For most people, the answer is the stem.

In fact, 72% of respondents said they open bananas from the stem end, which many consider the “normal” method.

But 20% said they go for the other end, what many call the bottom. Another 8% weren’t even sure which way they do it.

Interestingly, age seems to play a role in peel preference. Younger adults are more likely to open bananas from the bottom, with around 24% saying they do so — compared to only 18% of older adults. And here’s where things get even more curious: bottom-peeling is actually how monkeys do it. It may be cleaner and easier, especially when the banana is ripe. Pinching the non-stem end near the seam lets the peel fall away with less struggle and fewer mushy results.

While we’re on the topic of banana etiquette, here’s another debate: is it okay to break apart a bunch of bananas when grocery shopping?

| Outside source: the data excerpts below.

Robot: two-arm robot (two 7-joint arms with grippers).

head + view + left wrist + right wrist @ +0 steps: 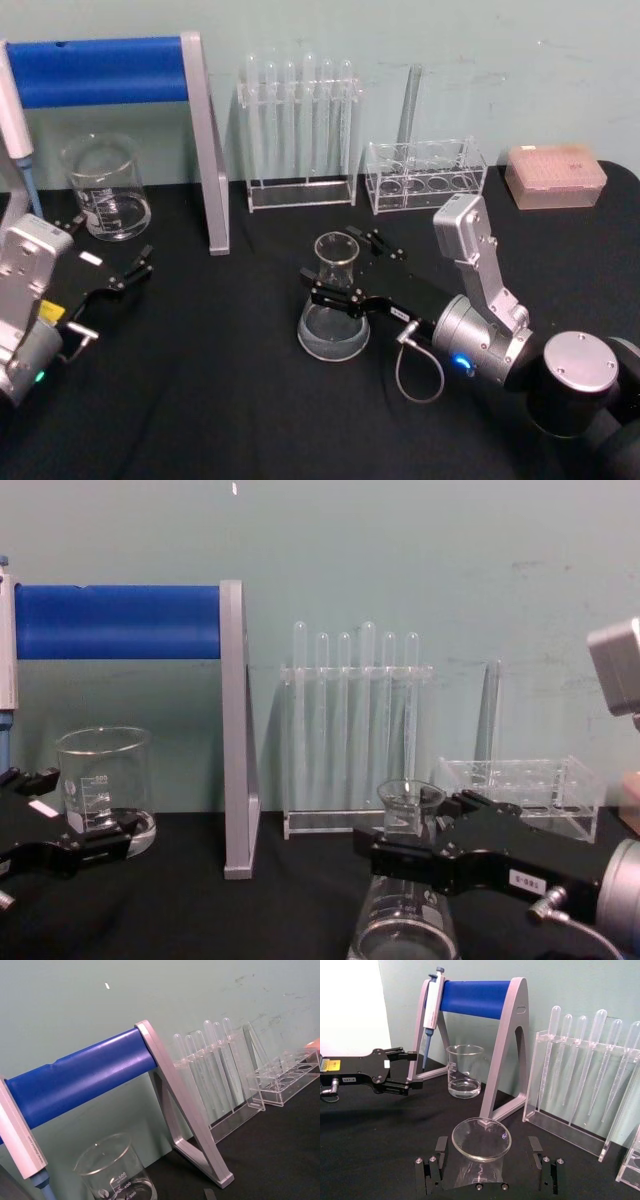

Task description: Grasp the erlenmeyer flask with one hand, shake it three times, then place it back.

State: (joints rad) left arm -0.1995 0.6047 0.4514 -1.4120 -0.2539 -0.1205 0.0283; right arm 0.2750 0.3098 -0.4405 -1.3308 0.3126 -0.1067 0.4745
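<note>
I see the flask [334,330] standing upright on the black worktop [200,400], near its middle. It is in front of the rack of thin tubes [300,130] by the back edge. There is a little clear water at the bottom of it.

My right gripper [332,265] reaches in from the right side and sits around the top part of the flask. From the right wrist view, its two fingers [439,1152] are spread wide. One is on each side of the glass, and I can see a gap on both sides. So it is not squeezing the flask.

My left gripper [110,243] is over the left side of the worktop, just beside the glass cup [105,190]. Its fingers are apart and hold nothing. The stand with the blue bar [100,70] is behind it.
</note>
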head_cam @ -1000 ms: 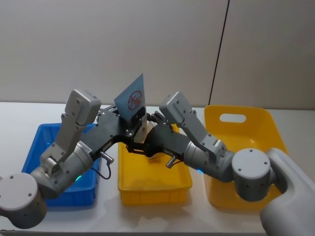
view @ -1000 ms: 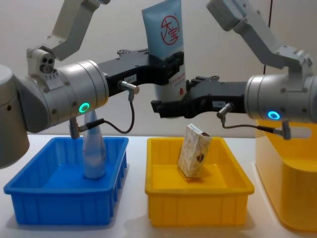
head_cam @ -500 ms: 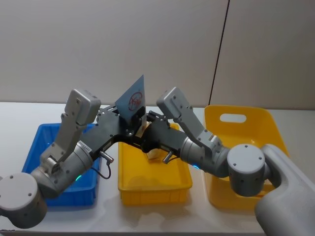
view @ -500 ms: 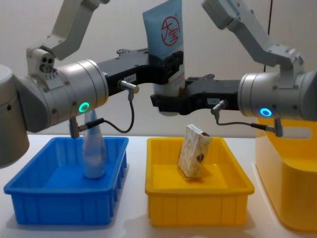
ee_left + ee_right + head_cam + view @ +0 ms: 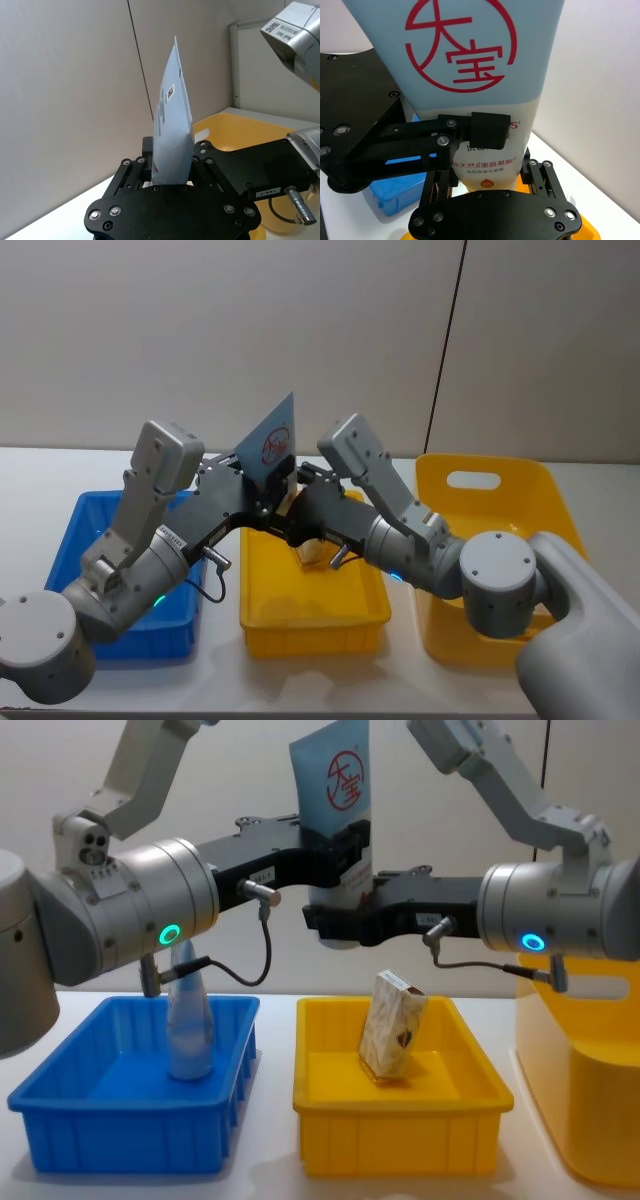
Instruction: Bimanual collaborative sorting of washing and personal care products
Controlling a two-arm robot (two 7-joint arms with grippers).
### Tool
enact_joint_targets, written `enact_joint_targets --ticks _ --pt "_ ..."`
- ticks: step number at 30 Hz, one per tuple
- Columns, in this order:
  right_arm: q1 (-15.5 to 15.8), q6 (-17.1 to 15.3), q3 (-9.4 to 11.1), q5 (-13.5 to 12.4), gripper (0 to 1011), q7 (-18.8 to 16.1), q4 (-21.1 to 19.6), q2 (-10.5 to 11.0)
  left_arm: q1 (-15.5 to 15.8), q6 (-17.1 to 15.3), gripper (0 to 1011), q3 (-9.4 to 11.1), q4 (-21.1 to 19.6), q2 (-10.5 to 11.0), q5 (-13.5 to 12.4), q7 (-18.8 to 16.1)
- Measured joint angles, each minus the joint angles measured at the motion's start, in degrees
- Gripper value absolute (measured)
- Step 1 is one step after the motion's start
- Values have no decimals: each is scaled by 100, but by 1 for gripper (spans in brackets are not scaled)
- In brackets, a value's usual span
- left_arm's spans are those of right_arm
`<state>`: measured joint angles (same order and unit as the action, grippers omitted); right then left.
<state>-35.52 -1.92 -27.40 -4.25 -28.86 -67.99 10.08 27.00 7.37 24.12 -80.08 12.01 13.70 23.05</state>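
- Over the last second the right gripper (image 5: 338, 925) has been brought in from the right. It is now set just below the left gripper (image 5: 345, 858), at the white lower end of the light-blue tube (image 5: 333, 780).
- The tube is held upright in the air, crimped end up, above the rear edge of the middle yellow tray (image 5: 400, 1132).
- It is pinched mid-body by the left jaws. The right jaws are spread to either side of the white end, and no squeeze is shown.
- A handover is judged close, so a release by the left would be premature.
- "大宝" can be read in a red circle, and "B5" near the lower end.
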Motion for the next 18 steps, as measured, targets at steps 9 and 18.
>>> enact_joint_targets --ticks 9,18 --pt "81 6 41 -83 632 126 -155 20 -2 -10 499 3 4 2 -4 4" --pt "172 -1 70 -145 632 229 -307 69 -1 -11 794 1 4 1 -4 4"
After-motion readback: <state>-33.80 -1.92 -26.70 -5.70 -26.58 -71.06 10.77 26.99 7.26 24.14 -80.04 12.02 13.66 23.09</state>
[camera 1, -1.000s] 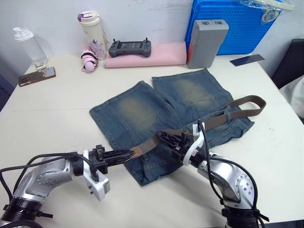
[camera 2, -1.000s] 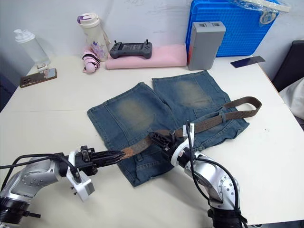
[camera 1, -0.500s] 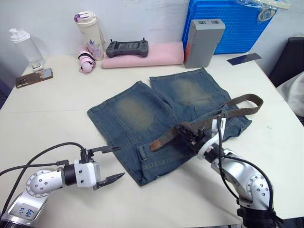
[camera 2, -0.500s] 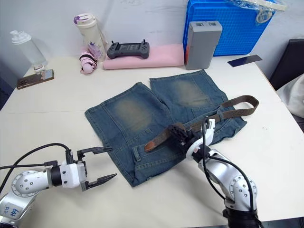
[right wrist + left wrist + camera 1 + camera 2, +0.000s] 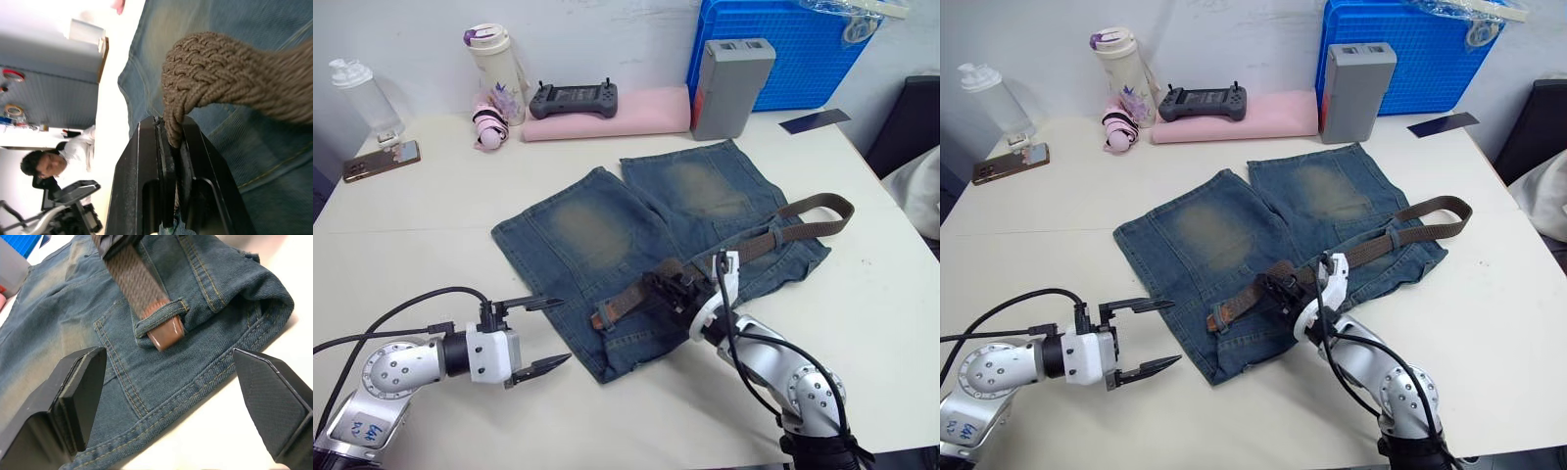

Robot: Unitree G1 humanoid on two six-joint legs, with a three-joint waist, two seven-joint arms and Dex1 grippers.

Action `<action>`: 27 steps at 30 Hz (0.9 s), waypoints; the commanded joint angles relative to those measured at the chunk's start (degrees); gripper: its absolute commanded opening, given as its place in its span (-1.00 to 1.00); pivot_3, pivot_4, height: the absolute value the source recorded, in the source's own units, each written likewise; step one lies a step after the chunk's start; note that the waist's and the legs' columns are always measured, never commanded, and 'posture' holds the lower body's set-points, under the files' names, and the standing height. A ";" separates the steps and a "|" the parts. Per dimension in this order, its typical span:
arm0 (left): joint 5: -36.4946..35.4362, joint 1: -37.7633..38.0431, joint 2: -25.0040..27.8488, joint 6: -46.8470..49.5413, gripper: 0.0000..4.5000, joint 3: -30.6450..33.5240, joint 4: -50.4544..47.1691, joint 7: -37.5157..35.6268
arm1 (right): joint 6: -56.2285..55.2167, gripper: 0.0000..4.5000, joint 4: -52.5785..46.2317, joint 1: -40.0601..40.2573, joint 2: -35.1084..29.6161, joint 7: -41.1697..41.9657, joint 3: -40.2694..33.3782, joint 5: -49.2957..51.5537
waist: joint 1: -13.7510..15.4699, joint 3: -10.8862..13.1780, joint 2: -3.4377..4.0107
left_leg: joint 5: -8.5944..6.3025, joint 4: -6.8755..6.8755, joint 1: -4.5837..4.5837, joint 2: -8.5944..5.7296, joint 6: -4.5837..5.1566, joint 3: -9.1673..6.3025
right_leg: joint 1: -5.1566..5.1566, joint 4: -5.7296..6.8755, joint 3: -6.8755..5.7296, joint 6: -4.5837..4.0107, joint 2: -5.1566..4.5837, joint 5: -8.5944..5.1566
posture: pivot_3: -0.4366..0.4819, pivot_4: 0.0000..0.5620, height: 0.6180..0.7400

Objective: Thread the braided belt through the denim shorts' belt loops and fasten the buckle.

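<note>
Lying flat on the white worktop (image 5: 431,211), the denim shorts (image 5: 636,235) have their waistband toward the robot. The braided belt (image 5: 773,235) runs across the waist from a loop at the shorts' 3 o'clock side down to its tan tip (image 5: 600,319) near the middle. The right gripper (image 5: 668,290) clamps the belt mid-strap; the right wrist view shows the woven strap (image 5: 234,81) pinched tight between the black fingers, and a person in the far background. The left gripper (image 5: 536,333) hangs wide apart, empty, at the shorts' 7 o'clock corner. Its wrist view shows what the head views cannot: the tip (image 5: 166,335) pokes out from under a belt loop (image 5: 164,316).
</note>
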 commanded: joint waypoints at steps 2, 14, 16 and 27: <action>6.12 -2.07 0.24 -8.76 0.97 1.09 2.68 -0.07 | 2.24 -1.00 2.82 -1.67 2.47 0.80 3.63 -3.41 | 0.00 0.00 0.00 | 0.01 0.01 0.00 0.00 -0.02 0.01 | 0.00 0.01 0.00 -0.01 0.00 0.00 | -0.05 -0.47 -0.29; 22.57 -11.67 -2.69 -28.82 0.97 -4.17 15.56 5.66 | 6.45 -1.00 6.15 -2.88 4.22 1.16 3.31 -5.07 | -0.14 -0.10 -0.13 | 0.01 0.02 0.04 0.04 -0.05 0.05 | -0.01 0.10 0.01 -0.01 0.03 0.00 | -0.05 -0.47 -0.29; 24.96 -13.18 -3.50 -30.70 0.97 -5.09 17.08 7.32 | 6.91 -1.00 6.20 -2.71 4.47 0.82 3.21 -5.31 | -0.09 -0.12 -0.16 | 0.01 0.02 0.05 0.03 -0.05 0.04 | -0.03 0.17 0.01 -0.01 0.02 0.00 | -0.05 -0.47 -0.29; 27.80 -15.01 -3.05 -31.27 0.97 -6.74 17.86 11.96 | 9.88 -1.00 8.40 -1.49 4.20 0.83 4.00 -9.09 | -0.07 -0.39 -0.21 | 0.01 0.03 0.08 0.02 -0.05 0.05 | -0.04 0.25 0.01 -0.01 0.02 0.00 | -0.05 -0.47 -0.29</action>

Most people (57%) say yes, pull away! But nearly a third (31%) think it’s bad form, and 12% are unsure. Once again, younger shoppers are more relaxed about it than older generations.

And what about ripeness? When it comes to color, the ideal banana is bright yellow for 54% of people. Another 21% prefer theirs slightly underripe with a hint of green, while 15% like them speckled with brown. Only 4% want their bananas mostly green, and zero percent reported enjoying them fully brown.

Whether you’re a bottom-peeler or a bunch-breaker, one thing’s clear: Americans have opinions about bananas.